Bergmann trat ihr Amt an, nachdem die Fehler ihres Vorgängers das Festival in eine Krise gestürzt und Stabilität erforderlich gemacht hatten. Nun begleitet sie die letzten Monate ihrer Amtszeit und sorgt dafür, dass die Veranstaltung ihren Gründungsprinzipien treu bleibt – Prinzipien, die die kulturelle und moralische Verantwortung der Kunst betonen.
Die Anhörungen zur Auswahl ihrer Nachfolge sind für September geplant. Bis dahin konzentriert sie sich darauf, das Festival durch die aktuelle Spielzeit zu führen.

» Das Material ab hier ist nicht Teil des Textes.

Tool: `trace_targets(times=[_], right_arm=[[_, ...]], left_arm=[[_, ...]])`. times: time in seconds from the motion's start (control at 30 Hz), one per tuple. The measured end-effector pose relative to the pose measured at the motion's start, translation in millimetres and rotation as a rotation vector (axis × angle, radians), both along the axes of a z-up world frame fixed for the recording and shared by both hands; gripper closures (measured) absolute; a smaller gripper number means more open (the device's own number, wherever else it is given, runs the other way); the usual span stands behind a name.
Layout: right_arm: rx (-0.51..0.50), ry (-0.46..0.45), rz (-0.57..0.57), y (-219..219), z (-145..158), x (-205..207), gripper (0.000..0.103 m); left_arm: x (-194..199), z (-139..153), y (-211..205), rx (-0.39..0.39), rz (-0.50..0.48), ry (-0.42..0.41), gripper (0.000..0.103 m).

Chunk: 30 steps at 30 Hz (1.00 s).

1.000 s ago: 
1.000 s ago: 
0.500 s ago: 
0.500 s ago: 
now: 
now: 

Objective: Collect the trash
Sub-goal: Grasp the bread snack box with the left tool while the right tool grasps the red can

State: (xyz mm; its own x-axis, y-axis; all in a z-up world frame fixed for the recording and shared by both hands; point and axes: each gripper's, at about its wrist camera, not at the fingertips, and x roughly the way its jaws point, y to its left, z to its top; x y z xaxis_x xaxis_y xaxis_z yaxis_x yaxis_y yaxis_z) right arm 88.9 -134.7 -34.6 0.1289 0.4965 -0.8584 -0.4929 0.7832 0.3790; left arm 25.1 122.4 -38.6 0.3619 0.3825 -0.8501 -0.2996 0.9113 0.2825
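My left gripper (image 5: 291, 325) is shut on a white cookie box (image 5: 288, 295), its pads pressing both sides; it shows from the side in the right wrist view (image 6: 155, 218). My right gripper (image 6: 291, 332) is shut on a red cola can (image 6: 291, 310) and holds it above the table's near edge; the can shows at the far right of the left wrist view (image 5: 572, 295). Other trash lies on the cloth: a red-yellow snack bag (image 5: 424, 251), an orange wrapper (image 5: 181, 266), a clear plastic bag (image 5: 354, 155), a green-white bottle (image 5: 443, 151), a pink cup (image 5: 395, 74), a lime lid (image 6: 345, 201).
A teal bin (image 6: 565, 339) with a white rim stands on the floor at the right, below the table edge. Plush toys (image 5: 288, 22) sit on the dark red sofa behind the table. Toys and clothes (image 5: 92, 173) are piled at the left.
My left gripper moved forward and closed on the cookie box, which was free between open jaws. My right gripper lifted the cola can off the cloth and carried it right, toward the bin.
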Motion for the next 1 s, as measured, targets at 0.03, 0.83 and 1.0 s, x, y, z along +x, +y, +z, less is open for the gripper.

Eine ihrer prägendsten Entscheidungen war die Beibehaltung von Teodor Currentzis als Dirigent. Der russische Staatsbürger steht wegen seiner Verbindungen zu Unternehmen wie Gazprom und VTB in der Kritik. Zudem haben Mitglieder seines MusicAeterna-Ensembles mit umstrittenen Äußerungen über Deutschland während Europatourneen für Aufsehen gesorgt. Bergmann verteidigt ihre Wahl und hält trotz der Kontroversen an dem Dirigenten fest.
Eine weitere Künstlerin, die für Diskussionen sorgt, ist die Sopranistin Anna Netrebko mit russischen Wurzeln. Anders als Currentzis tritt Netrebko seit Jahren nicht mehr in Russland auf, sondern konzentriert sich auf europäische Bühnen. Ihre Teilnahme am Festival hat bisher weniger Debatten ausgelöst.
Bergmanns Führung war geprägt von komplexen Entscheidungen – zwischen künstlerischen Weichenstellungen und politischen Sensibilitäten. Mit ihrem Abschied steht das Festival vor einer Weichenstellung für die Zukunft. Die Anhörungen im September werden zeigen, in welche Richtung sich eines der renommiertesten Kulturevents Europas entwickeln wird.